Developing AI-Resilient Assessment

Overview of AI-Resilient Assessment and the matrix of strategies

Overview 1 

Assessment in higher education provides a means by which to measure and validate that learners have learned the knowledge and skills in their area(s) of study. However, generative AI (GenAI) tools can process vast amounts of information and can be used to create new content that is well-structured and coherent in a variety formats (O’Sullivan et al., 2025; UNESCO, 2024). When GenAI tools can produce content, including assessment deliverables, with minimal effort on the part of the learner, the challenge then becomes how to assure that we are assessing the learner’s ability to apply the knowledge and skills required of the discipline or the program. Therefore, we consider how to create AI-resilient assessment that can ensure that we are validly measuring learning.

What Is AI-Resilient Assessment? 

AI-resilient assessments maintain integrity, validity, and meaningful measurement of learning while accounting for the widespread availability of generative AI tools. Effective assessment design is intentional, aligning learning outcomes, instructional activities, and evaluation methods to enable learners to demonstrate their understanding. AI-resilient assessments shift the focus from product to process, emphasizing how learners think through and approach problems. For example, a traditional essay might ask learners to compare and contrast two concepts within a given situation, whereas a revised, AI-resilient version would ask them to critically reflect upon and document their reasoning for choosing one concept over the other in a specific context or under defined parameters. 

The AI-Resilient Assessment Matrix Model

The AI-Resilient Assessment Matrix equips faculty with strategies that promote AI resilience and uphold academic integrity in course design. The strategies in the matrix are organized by the degree of design effort required to integrate them into a course and by the relative scalability of each intervention. The matrix considers both discursive and structural approaches to AI integration (Corbin et al., 2025). Discursive approaches focus on establishing the “the rules” around assessment, academic integrity, and AI. They help to create shared expectations but ultimately rely on learners’ compliance. In contrast, structural approaches involve redesigning assessments, the sequencing of assessments, or whole-of-course redesign to promote desired behaviors.

The matrix is intended to offer multiple entry points, enabling faculty to make incremental progress in adapting their courses to a world where AI is pervasive. A faculty member may elect to use a blend of strategies from across the matrix. For example, low effort-high scalability strategies, such syllabi and AI-use disclosure statements, could be used alongside moderate effort-moderate scalability strategics, such as open-ended problems. Alternatively, an instructor may choose to implement a low-effort, moderately scalable strategy, such as a metacognitive reflection, into an assessment as an interim step. This approach introduces AI-resilience into a more traditional assessment task while allowing additional time to prepare for a more substantial redesign in which they adopt high-effort, highly sustainable strategies.

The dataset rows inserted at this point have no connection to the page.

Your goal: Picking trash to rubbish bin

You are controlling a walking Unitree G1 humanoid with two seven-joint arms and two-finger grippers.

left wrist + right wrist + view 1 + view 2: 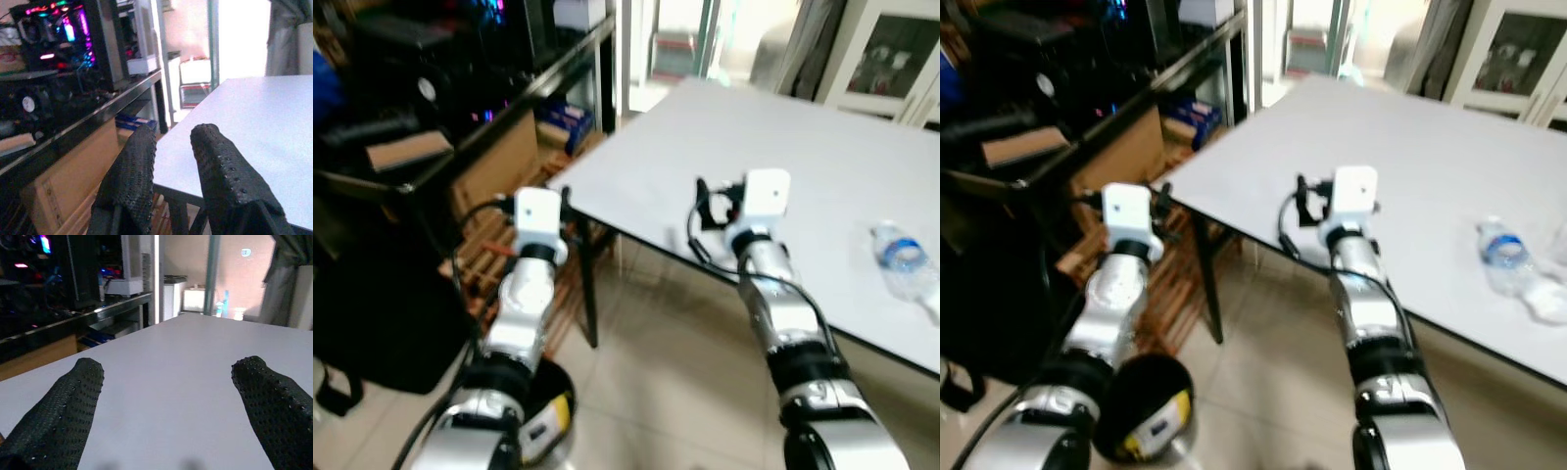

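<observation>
Up front, the right gripper (pixel 166 396) hangs over the white table's (pixel 822 166) near edge, fingers spread wide and empty. Beside the table corner, the left gripper (pixel 168 156) shows a narrow gap, holding nothing. Well right, a plastic bottle (pixel 906 264) lies on the table.

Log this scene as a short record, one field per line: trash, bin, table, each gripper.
trash: plastic bottle lying on its side on the table, to the robot's right
bin: dark round bin on the floor by the left arm, something yellow inside
table: white table, corner toward the robot
left gripper: fingers slightly apart, holding nothing, off the table's corner
right gripper: open wide, empty, above the table top, apart from the bottle
</observation>
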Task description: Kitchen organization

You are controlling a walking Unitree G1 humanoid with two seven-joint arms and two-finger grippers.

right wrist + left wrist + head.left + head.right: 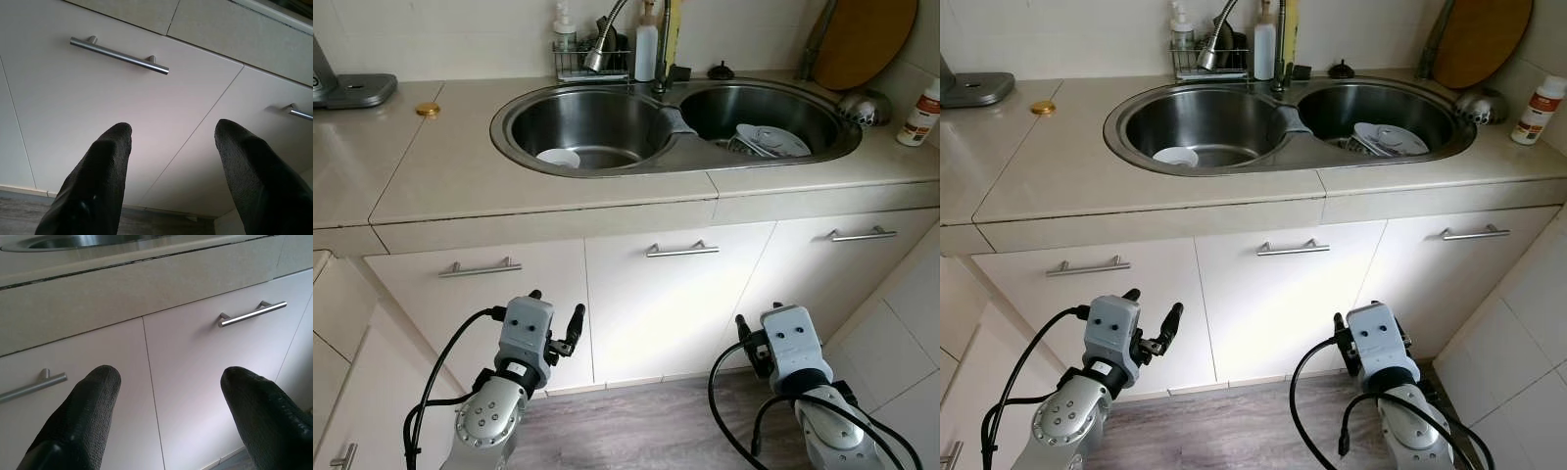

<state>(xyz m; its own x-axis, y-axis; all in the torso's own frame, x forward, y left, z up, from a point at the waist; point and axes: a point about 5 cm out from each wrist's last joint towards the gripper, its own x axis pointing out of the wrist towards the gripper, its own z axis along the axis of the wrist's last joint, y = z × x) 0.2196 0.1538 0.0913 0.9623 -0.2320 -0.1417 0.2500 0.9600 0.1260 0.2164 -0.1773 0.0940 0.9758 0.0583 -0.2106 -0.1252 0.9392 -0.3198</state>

The strategies listed in each cell represent an estimate of relative effort and scalability. Actual levels of effort and scalability will vary depending on context and other factors, including the specific conditions of an individual assessment or a sequence of assessments. For example, the use of rubrics, AI-assisted grading, or group and team assignments may enhance scalability in certain approaches.

AI-Resilient Assessment Matrix2

Scalability ↓ / Effort →

Low Effort

Moderate Effort

High Effort

High Scalability

  • Gies Use of Generative AI Technology Statement (Syllabus)

  • AI-use disclosure/pledge

  • Varying question types

  • Randomization of quiz questions

  • Plagiarism checkers (Turnitin)

  • Applied scenario multiple-choice questions

  • Structured ambiguity

  • Brief justification

  • Scaffolded assignments

  • Process checkpoints

  • Scaffolded reflection

Moderate Scalability

  • Metacognitive reflection

  • Revision opportunities

  • Application to personal context

  • Randomized case analysis

  • Open-ended problems

  • Stakeholder framing

  • Metacognitive tasks incorporating AI

  • Multimodal submissions

  • Design-based projects

Low Scalability
  • Portfolio assessment

  • Iterative drafts

  • Oral Examination/Vivas

  • Presentation + Q&A

  • Ethical reasoning prompts

  • Real-world/ community projects

  • Capstone projects

Each of the following sections provide more detail on the specific interventions outline in each cell of the matrix.

   

Low Effort, High Scalability

These strategies emphasize the reinforcement of academic integrity expectations and provide threshold strategies for mitigating academic integrity violations. By implementing strategies, such as syllabus and assessment-level statements regarding academic integrity and the use of AI, AI-use disclosure declarations or AI and academic integrity pledges, you provide learners with clear expectations for the behavior expected of them and what is permitted in terms of use of generative AI, collaboration with peers, use of materials and study aides, etc. Because there is no universal definition of cheating, the strategies enable you to clearly articulate what is or is not acceptable.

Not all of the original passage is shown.